== Exercise requirements ==
Quote exactly the lines spanning from the top of the data below to the line that contains "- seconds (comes", including both.

__________

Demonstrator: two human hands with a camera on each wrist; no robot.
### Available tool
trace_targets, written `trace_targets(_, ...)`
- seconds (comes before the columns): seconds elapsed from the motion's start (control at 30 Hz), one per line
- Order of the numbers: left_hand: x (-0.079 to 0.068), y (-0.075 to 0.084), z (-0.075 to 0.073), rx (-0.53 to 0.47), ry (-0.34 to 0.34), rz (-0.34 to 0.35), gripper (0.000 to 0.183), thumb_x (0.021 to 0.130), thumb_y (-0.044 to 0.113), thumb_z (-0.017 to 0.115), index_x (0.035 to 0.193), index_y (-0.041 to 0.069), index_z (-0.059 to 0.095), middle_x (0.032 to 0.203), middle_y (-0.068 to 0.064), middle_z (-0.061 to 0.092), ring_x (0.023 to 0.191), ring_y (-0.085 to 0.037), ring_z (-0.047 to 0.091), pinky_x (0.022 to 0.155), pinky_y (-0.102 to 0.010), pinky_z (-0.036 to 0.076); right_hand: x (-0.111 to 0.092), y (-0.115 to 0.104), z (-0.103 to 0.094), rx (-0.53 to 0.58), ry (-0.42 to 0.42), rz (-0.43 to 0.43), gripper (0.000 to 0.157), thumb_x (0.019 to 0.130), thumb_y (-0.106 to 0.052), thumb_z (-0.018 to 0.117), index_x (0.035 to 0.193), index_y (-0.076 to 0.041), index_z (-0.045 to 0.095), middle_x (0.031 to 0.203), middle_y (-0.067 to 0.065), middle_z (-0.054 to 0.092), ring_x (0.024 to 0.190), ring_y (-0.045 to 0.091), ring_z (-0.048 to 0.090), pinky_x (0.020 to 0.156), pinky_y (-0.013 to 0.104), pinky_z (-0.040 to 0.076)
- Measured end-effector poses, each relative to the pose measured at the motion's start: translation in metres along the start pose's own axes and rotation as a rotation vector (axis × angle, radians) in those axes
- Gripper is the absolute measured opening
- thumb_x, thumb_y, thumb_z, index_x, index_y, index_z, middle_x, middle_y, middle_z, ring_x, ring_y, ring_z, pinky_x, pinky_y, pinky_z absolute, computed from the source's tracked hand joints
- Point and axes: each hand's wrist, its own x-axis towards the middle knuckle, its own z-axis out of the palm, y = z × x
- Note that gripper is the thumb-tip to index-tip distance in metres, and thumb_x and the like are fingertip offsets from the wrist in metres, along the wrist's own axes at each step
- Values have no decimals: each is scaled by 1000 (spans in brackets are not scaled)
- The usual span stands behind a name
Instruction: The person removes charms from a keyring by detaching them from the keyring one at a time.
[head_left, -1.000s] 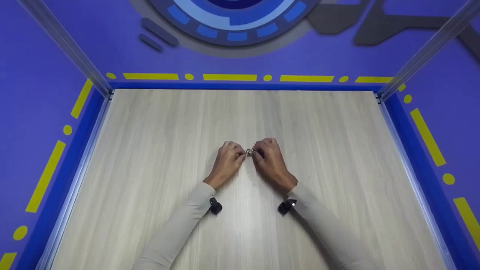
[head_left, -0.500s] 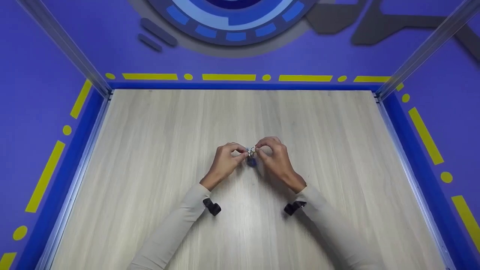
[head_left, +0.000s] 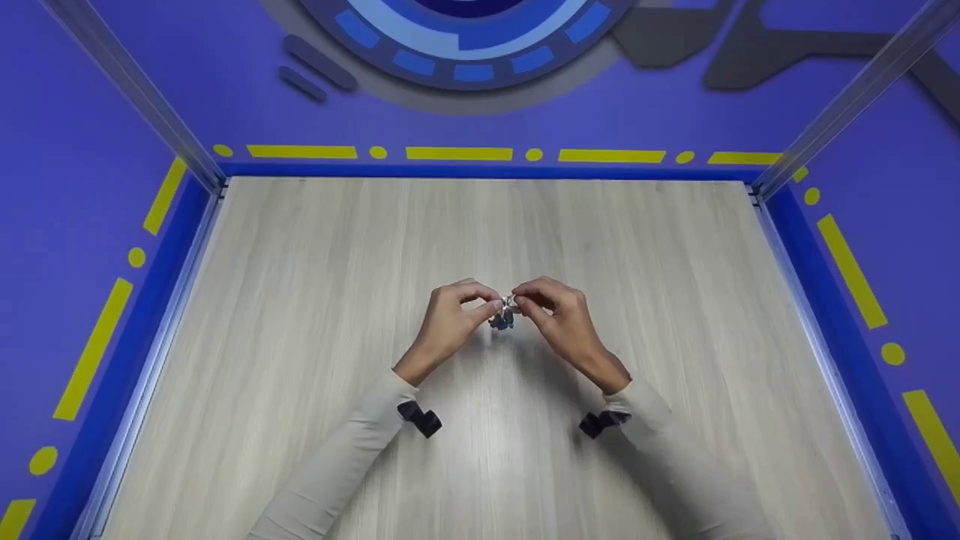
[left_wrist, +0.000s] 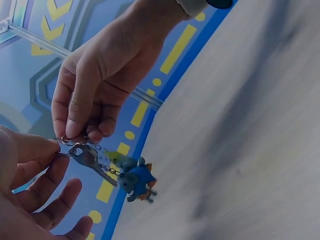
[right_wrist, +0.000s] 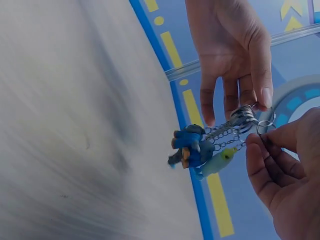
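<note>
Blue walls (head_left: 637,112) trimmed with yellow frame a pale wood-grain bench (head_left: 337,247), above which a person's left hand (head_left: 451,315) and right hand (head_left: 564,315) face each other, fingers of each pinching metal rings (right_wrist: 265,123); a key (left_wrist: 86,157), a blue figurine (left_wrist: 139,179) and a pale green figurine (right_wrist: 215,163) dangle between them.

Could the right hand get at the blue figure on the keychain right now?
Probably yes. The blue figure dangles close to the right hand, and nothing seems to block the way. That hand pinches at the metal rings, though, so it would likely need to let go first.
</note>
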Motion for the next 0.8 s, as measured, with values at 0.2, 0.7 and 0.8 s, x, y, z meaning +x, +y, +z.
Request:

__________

== Exercise solution ==
Demonstrator: two human hands with a camera on each wrist; no robot.
### Available tool
trace_targets, written `trace_targets(_, ...)`
- seconds (comes before the columns): seconds elapsed from the motion's start (control at 30 Hz), one per line

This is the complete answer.